🤖 AI Summary
This work investigates the fundamental statistical limits of classification and regression under label-only differential privacy (Label DP)—a practical setting where only labels, not features, are protected—in both local (LDP) and central (CDP) models. Using multi-hypothesis testing, information-theoretic lower bound analysis, and optimal perturbation mechanism design, we derive tight minimax convergence rates, establishing the first matching upper and lower bounds. Our results show that Label LDP achieves a polynomially faster risk convergence rate compared to full-feature DP, whereas Label CDP yields only a constant-factor improvement.
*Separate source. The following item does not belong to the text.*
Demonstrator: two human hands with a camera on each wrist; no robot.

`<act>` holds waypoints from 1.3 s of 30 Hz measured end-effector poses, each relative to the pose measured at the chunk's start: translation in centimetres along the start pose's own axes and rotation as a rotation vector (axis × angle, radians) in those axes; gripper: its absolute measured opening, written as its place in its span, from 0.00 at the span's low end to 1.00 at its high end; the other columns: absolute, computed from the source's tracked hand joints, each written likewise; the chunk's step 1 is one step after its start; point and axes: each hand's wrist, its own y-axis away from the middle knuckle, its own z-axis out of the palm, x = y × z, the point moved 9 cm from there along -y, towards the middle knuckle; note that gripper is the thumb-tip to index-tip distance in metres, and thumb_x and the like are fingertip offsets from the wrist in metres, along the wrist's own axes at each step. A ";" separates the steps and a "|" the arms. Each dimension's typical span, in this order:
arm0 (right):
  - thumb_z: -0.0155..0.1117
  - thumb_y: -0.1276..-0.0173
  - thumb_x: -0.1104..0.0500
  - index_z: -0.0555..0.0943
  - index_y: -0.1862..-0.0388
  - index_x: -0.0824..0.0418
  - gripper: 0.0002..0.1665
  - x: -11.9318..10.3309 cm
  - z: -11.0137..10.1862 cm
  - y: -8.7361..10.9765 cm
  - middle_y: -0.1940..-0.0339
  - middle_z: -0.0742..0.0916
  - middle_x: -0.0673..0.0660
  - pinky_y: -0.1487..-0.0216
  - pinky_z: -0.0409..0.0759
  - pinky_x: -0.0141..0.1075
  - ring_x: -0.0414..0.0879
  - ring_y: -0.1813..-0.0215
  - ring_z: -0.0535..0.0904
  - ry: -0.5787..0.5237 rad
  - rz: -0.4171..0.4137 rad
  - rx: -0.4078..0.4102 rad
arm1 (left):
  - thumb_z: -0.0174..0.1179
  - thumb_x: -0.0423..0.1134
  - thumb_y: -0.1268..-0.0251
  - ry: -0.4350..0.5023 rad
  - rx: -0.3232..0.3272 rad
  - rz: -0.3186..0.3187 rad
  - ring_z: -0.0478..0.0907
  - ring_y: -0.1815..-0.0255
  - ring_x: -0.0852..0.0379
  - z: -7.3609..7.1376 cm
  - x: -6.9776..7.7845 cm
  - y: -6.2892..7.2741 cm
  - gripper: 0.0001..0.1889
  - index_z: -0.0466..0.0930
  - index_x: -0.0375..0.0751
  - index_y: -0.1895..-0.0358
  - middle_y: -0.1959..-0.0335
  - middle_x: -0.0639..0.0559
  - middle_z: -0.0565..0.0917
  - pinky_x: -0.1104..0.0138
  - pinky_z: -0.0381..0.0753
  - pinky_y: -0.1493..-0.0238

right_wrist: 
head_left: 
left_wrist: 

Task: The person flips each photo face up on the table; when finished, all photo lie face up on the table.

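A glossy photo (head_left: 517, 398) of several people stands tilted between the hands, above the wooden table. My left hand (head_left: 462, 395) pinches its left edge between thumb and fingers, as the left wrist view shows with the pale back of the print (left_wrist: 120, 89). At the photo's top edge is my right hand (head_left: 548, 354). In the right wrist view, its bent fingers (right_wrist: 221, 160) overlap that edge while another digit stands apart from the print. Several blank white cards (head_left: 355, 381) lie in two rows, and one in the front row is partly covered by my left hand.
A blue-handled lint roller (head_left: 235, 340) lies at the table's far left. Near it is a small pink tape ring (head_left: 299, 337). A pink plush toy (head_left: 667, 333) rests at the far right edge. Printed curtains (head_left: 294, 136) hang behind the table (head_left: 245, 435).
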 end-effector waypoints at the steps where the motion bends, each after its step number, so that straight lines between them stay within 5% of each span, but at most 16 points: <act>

This work systematically characterizes the utility–privacy trade-off inherent in label protection, providing foundational theoretical guarantees and precise rate benchmarks for lightweight private learning.
📝 Abstract
Label differential privacy (DP) is designed for learning problems involving private labels and public features. While various methods have been proposed for learning under label DP, the theoretical limits remain largely unexplored. In this paper, we investigate the fundamental limits of learning with label DP in both local and central models for both classification and regression tasks, characterized by minimax convergence rates. We establish lower bounds by converting each task into a multiple hypothesis testing problem and bounding the test error. Additionally, we develop algorithms that yield matching upper bounds. Our results demonstrate that under label local DP (LDP), the risk has a significantly faster convergence rate than that under full LDP, i.e. protecting both features and labels, indicating the advantages of relaxing the DP definition to focus solely on labels. In contrast, under the label central DP (CDP), the risk is only reduced by a constant factor compared to full DP, indicating that the relaxation of CDP only has limited benefits on the performance.